Andriotis goes on: “Much of this demand is coming from high-income families. Roughly 20 percent of families that applied for aid to pay for their children’s kindergarten through 12th grade private school education had incomes of $150,000 or more, according to 2010-11 data, the latest from the National Association of Independent Schools.”
She explains that “the rise in private school loans coincides with a rise in tuition. The average cost of private school is nearly $22,000 a year, up 4 percent from a year ago. The average interest rates for the pre-college loans range from around 4 percent to about 20 percent.”
Andriotis reports that one couple that took out loans for their kids is hoping to give them the best education early on to improve their chances of getting into a better college. “We’ll figure out how to pay for it then, or with any luck they’ll get scholarships,” the father said. “Right or wrong, we’re hoping our experiment works.”
I’m not sure what to say because my head feels like it’s exploding. Loans for kindergarten? One word: crazy. But that’s just me.
What do you think? This week’s Color of Money question: What do you think of the trend of well-heeled parents taking out pre-college loans to pay for their child’s private-school tuition? Send your responses to firstname.lastname@example.org. Be sure to include your full name, city and state and put “Kindergarten Loans” in the subject line.
Your Money and Your Honey
A survey conducted by Today.com and Self.com asked couples a very interesting question: How much money is it okay to spend from a joint account or credit card before checking with your partner?
Of the nearly 22,000 people who responded, about 36 percent said they would feel comfortable spending $50 to $99 before consulting their spouse or partner. Another 22 percent said the bar is between $100 and $499. About 28 percent of readers said they check in with their spouse about every single purchase, no matter how small. Only about 6 percent said they never tell their spouse how much they spend on anything.
In another survey, Today.com and Self.com investigated financial infidelity.
It turns out that 37 percent of men and 56 percent of women in the survey acknowledged having lied to their partner about money. The poll also showed that women were nearly twice as likely as men to hide purchases or receipts from their partner, with nearly one-third of women admitting to the practice, reports Allison Lin of TODAY.com.
My husband and I have a rule that neither of us may buy something that is more than about $200 without consulting the other. This rule forces us to discuss major spending, and if one of us disagrees with a proposed purchase it doesn’t happen.
Scott Stanley, a research professor at the University of Denver and co-author of the book “Fighting For Your Marriage,” adds that couples who are planning for a financial future together by sharing accounts or saving money for retirement tend to have a better chance of marital success than those who keep finances separate.
Financial Literacy Month
Mint.com contributor Cyrus Sanati is tackling the Individual Retirement Account, or IRA, this week in his continuing series on basic financial topics for National Financial Literacy Month.

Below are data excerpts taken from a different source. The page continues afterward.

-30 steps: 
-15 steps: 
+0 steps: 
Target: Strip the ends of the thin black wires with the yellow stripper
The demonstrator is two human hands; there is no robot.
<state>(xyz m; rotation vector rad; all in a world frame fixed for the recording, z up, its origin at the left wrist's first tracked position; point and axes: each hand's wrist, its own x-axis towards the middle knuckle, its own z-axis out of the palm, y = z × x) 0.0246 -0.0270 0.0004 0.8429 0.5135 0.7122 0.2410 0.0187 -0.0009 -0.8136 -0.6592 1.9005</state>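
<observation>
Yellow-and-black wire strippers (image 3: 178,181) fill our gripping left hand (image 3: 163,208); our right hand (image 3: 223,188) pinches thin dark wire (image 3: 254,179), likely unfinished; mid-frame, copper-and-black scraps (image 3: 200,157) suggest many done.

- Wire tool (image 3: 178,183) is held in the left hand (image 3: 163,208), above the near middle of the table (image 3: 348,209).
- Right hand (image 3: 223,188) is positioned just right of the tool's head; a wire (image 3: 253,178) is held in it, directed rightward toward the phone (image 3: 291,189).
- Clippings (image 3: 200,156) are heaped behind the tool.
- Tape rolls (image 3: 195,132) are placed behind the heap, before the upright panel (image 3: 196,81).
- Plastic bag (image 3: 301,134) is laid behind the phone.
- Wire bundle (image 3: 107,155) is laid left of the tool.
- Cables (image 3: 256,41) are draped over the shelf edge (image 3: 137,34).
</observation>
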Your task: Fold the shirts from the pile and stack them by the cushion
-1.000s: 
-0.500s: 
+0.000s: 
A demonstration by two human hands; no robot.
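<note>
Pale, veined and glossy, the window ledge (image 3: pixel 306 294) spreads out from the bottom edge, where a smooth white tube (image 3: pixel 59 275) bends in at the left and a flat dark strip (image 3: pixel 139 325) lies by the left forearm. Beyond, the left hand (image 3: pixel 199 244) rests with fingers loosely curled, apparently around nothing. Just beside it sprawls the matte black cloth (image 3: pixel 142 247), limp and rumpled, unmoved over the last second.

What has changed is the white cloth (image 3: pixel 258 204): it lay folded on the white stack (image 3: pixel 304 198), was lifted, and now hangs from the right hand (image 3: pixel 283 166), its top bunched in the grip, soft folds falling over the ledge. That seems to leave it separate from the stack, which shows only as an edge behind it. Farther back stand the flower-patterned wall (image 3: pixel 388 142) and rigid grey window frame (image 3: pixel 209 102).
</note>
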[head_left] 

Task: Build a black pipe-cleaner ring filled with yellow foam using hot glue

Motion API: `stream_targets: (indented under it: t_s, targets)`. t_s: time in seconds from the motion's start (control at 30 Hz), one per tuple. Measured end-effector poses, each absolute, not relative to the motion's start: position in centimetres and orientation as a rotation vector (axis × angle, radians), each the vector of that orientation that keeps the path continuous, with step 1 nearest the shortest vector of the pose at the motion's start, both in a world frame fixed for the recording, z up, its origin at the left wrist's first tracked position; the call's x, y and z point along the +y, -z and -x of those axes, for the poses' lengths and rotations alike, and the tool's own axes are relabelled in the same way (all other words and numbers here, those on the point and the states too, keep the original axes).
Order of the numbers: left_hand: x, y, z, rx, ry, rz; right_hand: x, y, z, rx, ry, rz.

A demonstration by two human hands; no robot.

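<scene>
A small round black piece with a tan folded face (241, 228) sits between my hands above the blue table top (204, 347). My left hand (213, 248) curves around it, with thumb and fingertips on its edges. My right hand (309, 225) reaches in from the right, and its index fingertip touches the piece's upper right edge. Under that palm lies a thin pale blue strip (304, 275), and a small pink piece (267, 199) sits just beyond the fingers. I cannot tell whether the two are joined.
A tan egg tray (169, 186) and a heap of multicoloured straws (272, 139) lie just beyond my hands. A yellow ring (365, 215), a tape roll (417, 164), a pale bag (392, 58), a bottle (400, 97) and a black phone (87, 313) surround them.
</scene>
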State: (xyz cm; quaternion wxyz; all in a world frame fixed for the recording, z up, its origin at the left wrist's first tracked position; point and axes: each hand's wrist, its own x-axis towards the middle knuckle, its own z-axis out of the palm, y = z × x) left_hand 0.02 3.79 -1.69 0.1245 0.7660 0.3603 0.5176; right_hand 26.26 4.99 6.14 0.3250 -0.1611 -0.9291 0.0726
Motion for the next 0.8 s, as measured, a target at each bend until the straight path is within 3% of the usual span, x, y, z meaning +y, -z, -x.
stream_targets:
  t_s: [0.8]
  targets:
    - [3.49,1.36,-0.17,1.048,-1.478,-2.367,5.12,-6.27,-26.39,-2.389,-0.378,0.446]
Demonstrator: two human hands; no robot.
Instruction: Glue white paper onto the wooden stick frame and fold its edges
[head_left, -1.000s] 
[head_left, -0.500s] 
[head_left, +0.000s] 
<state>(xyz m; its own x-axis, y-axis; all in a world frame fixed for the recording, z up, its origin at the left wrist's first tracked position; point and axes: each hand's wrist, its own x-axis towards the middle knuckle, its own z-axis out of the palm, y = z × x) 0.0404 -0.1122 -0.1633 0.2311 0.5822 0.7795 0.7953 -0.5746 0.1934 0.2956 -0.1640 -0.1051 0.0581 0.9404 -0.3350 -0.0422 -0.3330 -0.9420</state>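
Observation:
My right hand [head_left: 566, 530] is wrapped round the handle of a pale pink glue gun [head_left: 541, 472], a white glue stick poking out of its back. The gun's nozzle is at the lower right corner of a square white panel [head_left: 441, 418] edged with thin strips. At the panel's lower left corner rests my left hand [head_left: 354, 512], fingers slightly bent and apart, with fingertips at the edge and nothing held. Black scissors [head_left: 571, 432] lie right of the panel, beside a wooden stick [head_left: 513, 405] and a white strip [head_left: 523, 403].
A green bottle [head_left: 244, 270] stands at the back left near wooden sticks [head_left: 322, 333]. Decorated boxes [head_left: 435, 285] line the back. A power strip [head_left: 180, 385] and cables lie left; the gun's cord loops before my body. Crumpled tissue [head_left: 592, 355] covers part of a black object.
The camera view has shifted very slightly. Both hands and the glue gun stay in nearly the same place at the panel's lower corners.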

Sanati says, “You may fare well managing your IRA by yourself, meaning you choose what you invest in and for how long.”
This type of investment is known as a self-directed IRA, and it allows you to take your retirement fund and invest it in just about whatever you like.
“For many, that is a scary proposition, as one bad investment could see their entire nest egg wiped out,” Sanati writes. “But for savvy investors, it could offer crucial capital at a time when bank lending is stringent.”
Color of Money Responses
Last week, I wanted to get your opinion on two hot financial topics.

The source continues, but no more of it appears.